Белая Рать - страница 3



– Уверовал, Глеб, уверовал! Прямо вот чувствую. Что-то в ней сидит недоброе, – Пересвет кинул на хозяйку дома презрительный взгляд. – Ну что ты, ведьма, довела мужика?

– Довела, Пересвет Лютич.

– У-у-у, зараза!

Ратник погрозил женщине кулаком и осторожно, без резких движений, двинулся к столу. Когда он подошел, между ним и безумным пастухом осталось чуть меньше пяти шагов.

Глазом, невидимым Глебу из его угла, Пересвет подмигнул женщине. Мол, делай, как я скажу.

– Да только и ты меня, Глебушка, пойми. Не могу я ее прямо здесь зарубить. Без суда-то.

– Почему?

– Так не раскалывается она, падлюка, – Пересвет вдарил тыльной стороной ладони о другую ладонь и указал на хозяюшку. – Смотри, какова. Стоит вся из себя такая, дескать, переживающая. Как будто бы и не ведьма вовсе.

– И что? Ты же сам сказал, что чувствуешь…

– Так мало ли что я чувствую? Ты представь, Глеб, что будет, если Рать начнет девок казнить за то, что кто-то что-то почувствовал? Это что ж тогда случится?..

…знамо дело что. Чума, паника, голод. И до кучи отборные страхолюдины, которых никаким на свете приданым замуж не сплавить. Святая Инквизиция в этом преуспела.

– Я ее с собой в Старый Порог заберу. Натопим смолы, наточим колы, вопросы каверзные подготовим. Мало-помалу, да расколется, стерва. А уж тогда и казним ее добрым людям на потеху.

– Тогда уводи ее! – закричал пастух. – Уводи ее из дома сейчас же! И чтобы духу ее здесь больше не было!

– Именно так я и поступлю, – согласился Пересвет. – Вот только сперва горло промочу, а то пересохло. Эй ты, ведьма! Ну-ка напои меня перед дорогой!

– Сию минуту, Пересвет Лютич.

Услужливая и суетная, женщина кинулась к крынке с молоком.

– И смотри там…

– А? – женщина замерла.

– Не трави меня!

– А, ну да. Как это я сразу не сообразила. Не буду травить, Пересвет Лютич, не буду.

– И еще…

– А?

Снова замерла. На этот раз, уже будучи готовой плеснуть молока в березовую чашу.

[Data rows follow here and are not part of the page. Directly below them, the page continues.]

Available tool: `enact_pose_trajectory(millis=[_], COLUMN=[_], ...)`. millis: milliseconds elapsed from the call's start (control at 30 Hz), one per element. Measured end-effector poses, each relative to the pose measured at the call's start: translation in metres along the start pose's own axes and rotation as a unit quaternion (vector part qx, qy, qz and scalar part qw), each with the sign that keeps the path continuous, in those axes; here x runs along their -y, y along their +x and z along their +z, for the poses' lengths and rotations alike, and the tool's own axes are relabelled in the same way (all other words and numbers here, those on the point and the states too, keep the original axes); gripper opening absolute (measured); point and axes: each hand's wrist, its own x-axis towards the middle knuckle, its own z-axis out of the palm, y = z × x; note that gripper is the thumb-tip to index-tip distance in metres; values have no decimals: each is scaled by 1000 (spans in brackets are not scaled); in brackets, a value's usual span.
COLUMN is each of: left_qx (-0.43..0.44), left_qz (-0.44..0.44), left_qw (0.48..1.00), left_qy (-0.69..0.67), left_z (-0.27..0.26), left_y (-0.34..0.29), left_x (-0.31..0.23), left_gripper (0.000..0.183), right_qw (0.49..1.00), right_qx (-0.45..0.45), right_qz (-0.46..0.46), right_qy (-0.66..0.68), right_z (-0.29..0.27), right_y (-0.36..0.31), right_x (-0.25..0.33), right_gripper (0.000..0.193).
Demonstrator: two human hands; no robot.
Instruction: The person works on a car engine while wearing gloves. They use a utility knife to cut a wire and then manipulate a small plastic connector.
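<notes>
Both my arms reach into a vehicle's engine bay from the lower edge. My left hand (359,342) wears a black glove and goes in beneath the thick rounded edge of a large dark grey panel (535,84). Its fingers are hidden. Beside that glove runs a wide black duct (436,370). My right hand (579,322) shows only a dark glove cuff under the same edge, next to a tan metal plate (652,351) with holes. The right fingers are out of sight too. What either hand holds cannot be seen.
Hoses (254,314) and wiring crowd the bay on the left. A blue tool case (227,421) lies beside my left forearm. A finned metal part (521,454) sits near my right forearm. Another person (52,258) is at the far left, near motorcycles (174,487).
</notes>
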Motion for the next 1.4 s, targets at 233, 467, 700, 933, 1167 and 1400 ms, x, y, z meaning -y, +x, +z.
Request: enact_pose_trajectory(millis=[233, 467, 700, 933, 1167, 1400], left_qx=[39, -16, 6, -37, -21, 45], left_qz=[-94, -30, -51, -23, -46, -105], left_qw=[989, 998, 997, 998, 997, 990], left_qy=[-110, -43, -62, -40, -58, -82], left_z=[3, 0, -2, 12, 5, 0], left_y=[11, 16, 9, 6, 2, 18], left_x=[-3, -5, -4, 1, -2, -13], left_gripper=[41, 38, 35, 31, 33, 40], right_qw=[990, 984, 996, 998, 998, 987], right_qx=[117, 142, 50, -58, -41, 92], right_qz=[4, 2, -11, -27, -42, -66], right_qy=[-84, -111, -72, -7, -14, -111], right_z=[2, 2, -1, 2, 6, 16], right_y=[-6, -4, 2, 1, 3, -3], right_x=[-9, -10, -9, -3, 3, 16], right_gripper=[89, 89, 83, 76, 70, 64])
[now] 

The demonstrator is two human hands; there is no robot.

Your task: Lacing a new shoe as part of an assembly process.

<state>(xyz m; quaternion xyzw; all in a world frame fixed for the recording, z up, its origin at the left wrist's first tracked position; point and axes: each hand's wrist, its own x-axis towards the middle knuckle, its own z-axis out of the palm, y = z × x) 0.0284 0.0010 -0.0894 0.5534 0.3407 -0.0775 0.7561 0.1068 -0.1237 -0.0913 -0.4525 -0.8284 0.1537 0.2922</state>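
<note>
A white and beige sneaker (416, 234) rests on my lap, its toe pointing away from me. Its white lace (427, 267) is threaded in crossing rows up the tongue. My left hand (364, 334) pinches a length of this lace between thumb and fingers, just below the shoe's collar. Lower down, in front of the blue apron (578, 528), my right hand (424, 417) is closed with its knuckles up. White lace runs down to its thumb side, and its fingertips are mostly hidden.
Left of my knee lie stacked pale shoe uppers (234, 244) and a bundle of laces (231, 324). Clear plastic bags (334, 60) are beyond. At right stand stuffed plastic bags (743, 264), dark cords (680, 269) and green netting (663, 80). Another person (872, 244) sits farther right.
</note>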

– Убери это убожество. Есть у тебя посуда побогаче? Глиняная, например.

– Есть, Пересвет Лютич, есть.

– Так и подавай мне ее. Не буду я из этих ваших плошек деревянных хлебать.

– Как скажете, Пересвет Лютич, уже несу.

– Потому что…

– А?

А действительно, почему? – задумался ратник. – Чего ж мне, собаке привередливой, из дерева не пьется?

– А потому что вот такая я собака привередливая.

– Ну да, ну да, Пересвет Лютич. Так вам-то можно. Вы же ратник.

На красной скатерке, прямо перед ратником, очутилась до краев наполненная кружка молока. Глиняная, как и было велено.

Пересвет Лютич принялся пить. Хлебал жадно, так что по щекам и шее побежали млечные струйки. Будь он красной девицей, цены б ему за такую выходку не было.

– Хорошо! – выдохнул ратник и поднял кружку над головой так, как если бы хотел со всей дури вдарить ей об стол.

Хотел об стол, а попал прямиком в рожу пастуха. Обожженная глина расквасила нос и разлетелась осколками.

В два прыжка Пересвет оказался подле Глеба и с силой оттолкнул от него девчушку. Та отделалась царапиной. Настолько легкой, что из нее и кровь-то постеснялась сочиться.

Завязалась борьба. Пересвет навалился сверху и схватил руки пастуха. Из положения снизу, имея опору, Глеб оказался сильнее и его нож двинулся на ратника. Еще чуть-чуть. Еще немножечко и острое лезвие войдет в печень одноухого.

Но таким ли Пересвет Лютич был человеком, который побоится какой-то там раны и ударит обидчика сапогом в пах?